Das Trimmen von Probenblöcken wurde durch das μCT-Volume-Rendering gesteuert. In diesem Fall wurde die Ebene parallel zur sino-röhrenförmigen Verbindung als Schneidrichtung gewählt. Unter Verwendung anatomischer Landmarken wurde das μCT-Volumen, das virtuelle Querschnitte rendert, mit optischen Bildern korreliert (Abbildung 3), um die Schnittrichtung und -position zu bestätigen.
Sobald sich der Probenblock an der gewünschten Stelle und Ausrichtung befand, wurden hochauflösende SBF-SEM-Bilder in einer lokalen Region innerhalb eines Flugblatts aufgenommen. Es wurde eine Bildkorrelation zwischen dem μCT-Volume, das virtuelle Slice rendert (Abbildung 4A), SBF-SEM-Bildern mit niedriger Auflösung(Abbildung 4B)und hochauflösenden SBF-SEM-Bildern (Abbildung 4C) durchgeführt. Aufgrund der manuellen Probenmontage wurden die erforderlichen Scheiben des Probenblocks benötigt, um eine ebene Oberfläche zu erzeugen, bevor Bilder im SBF-SEM aufnahmen. Daher die unterschiedlichen Positionen zwischen Abbildung 3 und Abbildung 4.
Eine vollständige Bildkorrelation zwischen μCT- und SBF-SEM-Datensätzen ist in Video 1 zu sehen. Die Pulmonalklappenprobe im μCT-Volumenrendering ist aufgrund der Färbung von Schwermetallatomen leicht vom umgebenden Einbettharz zu unterscheiden. Längen und Winkel werden im Bild gemessen, um das Schneiden zu leiten. In diesem Beispiel wurde die Ebene parallel zum sino-röhrenförmigen Übergang verwendet. Ein virtueller Slice Through emuliert das Entfernen des Materials, bis die Interessierenstiefe erreicht ist. An diesem Querschnitt wurden hochauflösende Bilder von SBF-SEM aufgenommen und im μCT-Datensatz registriert.
Einmal aufgenommene hochauflösende Bilder, die von SBF-SEM aufgenommen wurden, können in einen Bildprozessor importiert und in eine 3D-Darstellung (Abbildung 5) kompiliert werden, in der extrazelluläre Komponenten identifiziert werden können.
Abbildung 1: Repräsentative Bilder des anastomosierten Lungenstamms.
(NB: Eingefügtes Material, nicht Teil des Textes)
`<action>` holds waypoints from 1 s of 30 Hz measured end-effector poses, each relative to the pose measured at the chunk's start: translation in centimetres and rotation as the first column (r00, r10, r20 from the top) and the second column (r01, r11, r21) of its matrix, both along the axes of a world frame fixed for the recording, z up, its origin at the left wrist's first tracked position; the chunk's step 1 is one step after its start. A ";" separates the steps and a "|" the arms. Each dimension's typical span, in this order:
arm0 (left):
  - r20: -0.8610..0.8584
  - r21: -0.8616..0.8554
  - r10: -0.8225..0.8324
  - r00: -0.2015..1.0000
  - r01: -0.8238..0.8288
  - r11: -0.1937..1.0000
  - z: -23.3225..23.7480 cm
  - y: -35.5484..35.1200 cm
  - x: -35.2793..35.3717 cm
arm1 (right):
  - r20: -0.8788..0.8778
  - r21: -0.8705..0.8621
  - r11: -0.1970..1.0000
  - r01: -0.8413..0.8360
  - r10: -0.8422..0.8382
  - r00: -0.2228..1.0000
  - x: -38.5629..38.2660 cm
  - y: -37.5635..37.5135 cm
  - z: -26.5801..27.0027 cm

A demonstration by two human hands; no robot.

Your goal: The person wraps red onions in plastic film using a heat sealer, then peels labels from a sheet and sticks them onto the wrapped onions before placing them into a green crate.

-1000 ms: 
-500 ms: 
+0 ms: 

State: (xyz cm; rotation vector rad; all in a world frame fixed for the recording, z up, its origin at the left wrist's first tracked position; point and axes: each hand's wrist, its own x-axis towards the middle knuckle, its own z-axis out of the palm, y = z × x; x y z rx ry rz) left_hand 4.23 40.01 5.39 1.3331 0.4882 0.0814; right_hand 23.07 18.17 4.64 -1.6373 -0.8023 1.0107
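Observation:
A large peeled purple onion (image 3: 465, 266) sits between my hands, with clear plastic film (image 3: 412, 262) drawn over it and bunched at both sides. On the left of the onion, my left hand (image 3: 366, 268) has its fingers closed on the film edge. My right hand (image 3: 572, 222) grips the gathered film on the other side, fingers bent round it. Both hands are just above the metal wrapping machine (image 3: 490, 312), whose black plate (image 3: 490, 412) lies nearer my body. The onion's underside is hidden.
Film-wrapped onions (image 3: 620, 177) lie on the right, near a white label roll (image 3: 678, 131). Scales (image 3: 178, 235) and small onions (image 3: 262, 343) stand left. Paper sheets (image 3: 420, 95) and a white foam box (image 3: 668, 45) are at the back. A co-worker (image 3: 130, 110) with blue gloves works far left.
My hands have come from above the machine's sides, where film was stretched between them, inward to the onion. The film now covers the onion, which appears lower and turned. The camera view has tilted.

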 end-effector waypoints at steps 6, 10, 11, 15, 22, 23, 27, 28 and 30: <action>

Der herausgeschnittene Lungenstamm (A) vor und (B) nach hydrostatischer Druckbeaufladung. Die gepunktete Linie zeigt die ventrikulo-arterielle Verbindung an, an der sich der Annulus des Lungenstamms befindet. Beachten Sie die pulmonale Rumpfdehnung bei Druckbeaufschlägeung. Bitte klicken Sie hier, um eine größere Version dieser Abbildung anzuzeigen.
Abbildung 2: Repräsentatives μCT-Volumen, das die Pulmonalklappe bildet. (A) Die Pulmonalklappe befindet sich in einer geschlossenen Position, wobei die Blättchen ausreichend gestreckt und koapt (Kreis) sind. (B,C) Unzureichende Druckbeaufschlagung der Pulmonalklappe. Beachten Sie, dass die Blättchen nicht richtig koapiert sind (B) und dass der Ring nicht kreisförmig ist (C). Bitte klicken Sie hier, um eine größere Version dieser Abbildung anzuzeigen.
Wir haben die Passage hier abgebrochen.